EXERCISE BRIEF:
Only the lines below from the one with "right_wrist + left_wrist" through the one with "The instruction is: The" are to be written out, exactly and without any images.

DATA EXTRACTS:
.....
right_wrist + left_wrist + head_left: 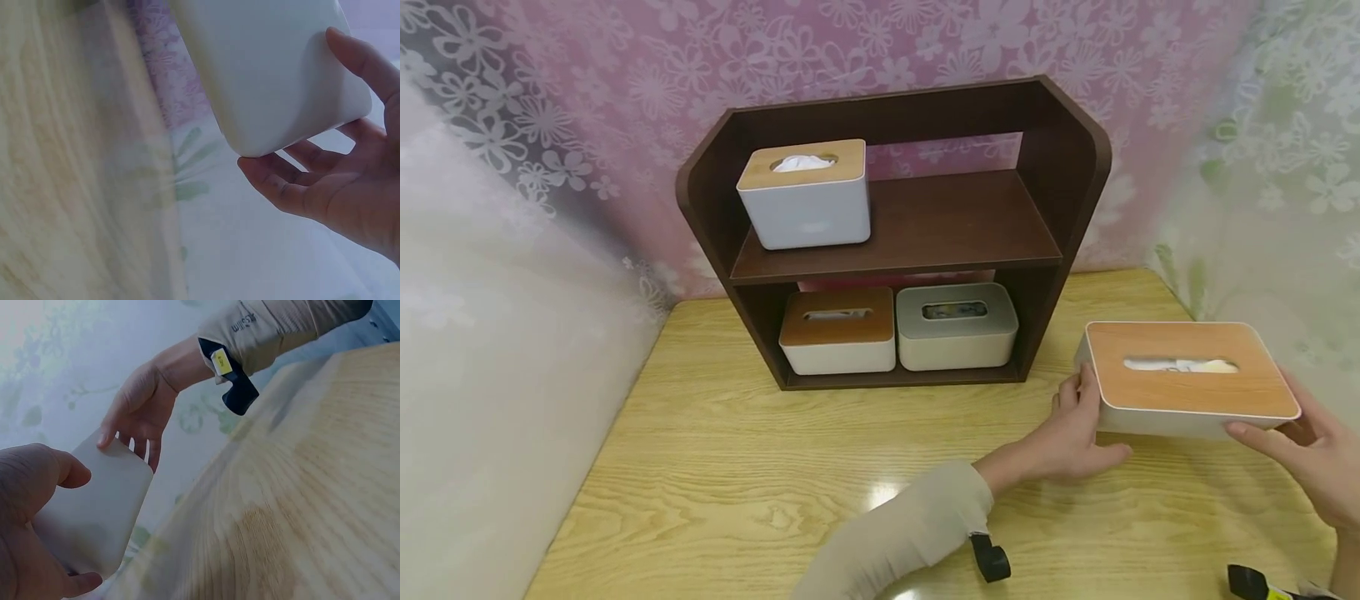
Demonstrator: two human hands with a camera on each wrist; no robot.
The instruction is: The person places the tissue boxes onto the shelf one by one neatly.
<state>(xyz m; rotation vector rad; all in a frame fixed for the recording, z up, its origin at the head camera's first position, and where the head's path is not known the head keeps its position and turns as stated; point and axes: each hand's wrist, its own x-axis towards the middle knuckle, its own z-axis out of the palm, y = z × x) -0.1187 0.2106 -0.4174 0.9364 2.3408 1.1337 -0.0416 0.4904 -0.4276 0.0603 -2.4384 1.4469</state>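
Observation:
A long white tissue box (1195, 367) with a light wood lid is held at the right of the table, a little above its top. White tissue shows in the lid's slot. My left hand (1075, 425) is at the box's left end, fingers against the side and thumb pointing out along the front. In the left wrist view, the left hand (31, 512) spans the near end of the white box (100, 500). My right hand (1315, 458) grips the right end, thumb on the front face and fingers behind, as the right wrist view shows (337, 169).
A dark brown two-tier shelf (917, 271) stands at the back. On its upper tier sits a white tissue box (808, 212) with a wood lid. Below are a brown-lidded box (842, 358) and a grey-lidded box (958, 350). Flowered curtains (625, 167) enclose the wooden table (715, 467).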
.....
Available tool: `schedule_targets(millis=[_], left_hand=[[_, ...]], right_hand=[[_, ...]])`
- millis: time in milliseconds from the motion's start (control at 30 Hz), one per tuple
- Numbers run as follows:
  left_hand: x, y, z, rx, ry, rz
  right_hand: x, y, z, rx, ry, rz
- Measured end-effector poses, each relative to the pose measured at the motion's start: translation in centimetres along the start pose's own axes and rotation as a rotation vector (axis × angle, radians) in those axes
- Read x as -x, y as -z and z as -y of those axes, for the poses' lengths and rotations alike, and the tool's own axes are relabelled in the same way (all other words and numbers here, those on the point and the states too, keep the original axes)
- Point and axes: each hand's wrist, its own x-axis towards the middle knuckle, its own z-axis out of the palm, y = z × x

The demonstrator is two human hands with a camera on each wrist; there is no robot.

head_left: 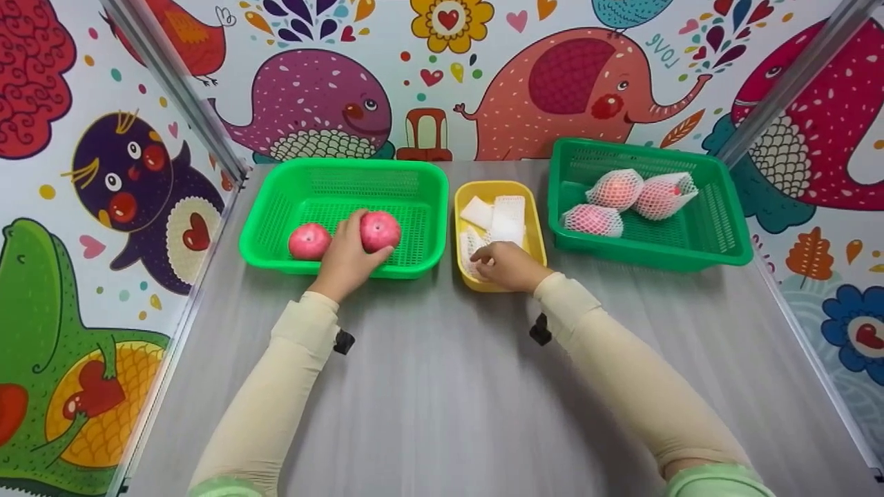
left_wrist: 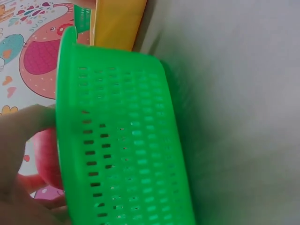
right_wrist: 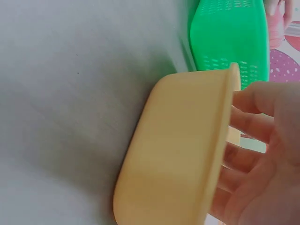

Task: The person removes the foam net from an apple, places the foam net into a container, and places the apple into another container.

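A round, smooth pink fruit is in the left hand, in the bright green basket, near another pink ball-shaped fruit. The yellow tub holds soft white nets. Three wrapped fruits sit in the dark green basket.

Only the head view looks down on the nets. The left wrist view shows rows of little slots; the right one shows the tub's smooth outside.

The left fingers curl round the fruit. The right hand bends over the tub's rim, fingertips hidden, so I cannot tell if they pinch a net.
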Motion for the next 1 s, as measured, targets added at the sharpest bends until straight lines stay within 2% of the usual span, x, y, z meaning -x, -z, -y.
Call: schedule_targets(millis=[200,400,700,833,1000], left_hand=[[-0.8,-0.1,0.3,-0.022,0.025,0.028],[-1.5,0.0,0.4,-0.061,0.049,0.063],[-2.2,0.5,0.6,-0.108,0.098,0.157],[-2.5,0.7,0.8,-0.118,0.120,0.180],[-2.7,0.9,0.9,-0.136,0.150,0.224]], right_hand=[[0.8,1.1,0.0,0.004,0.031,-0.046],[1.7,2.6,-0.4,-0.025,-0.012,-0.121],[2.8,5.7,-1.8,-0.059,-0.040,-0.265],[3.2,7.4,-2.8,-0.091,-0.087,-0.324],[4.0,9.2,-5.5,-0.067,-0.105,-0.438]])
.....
PROBLEM SOLUTION:
right_wrist + left_wrist + head_left: 
Demonstrator: two human hands with a camera on each wrist; no robot.
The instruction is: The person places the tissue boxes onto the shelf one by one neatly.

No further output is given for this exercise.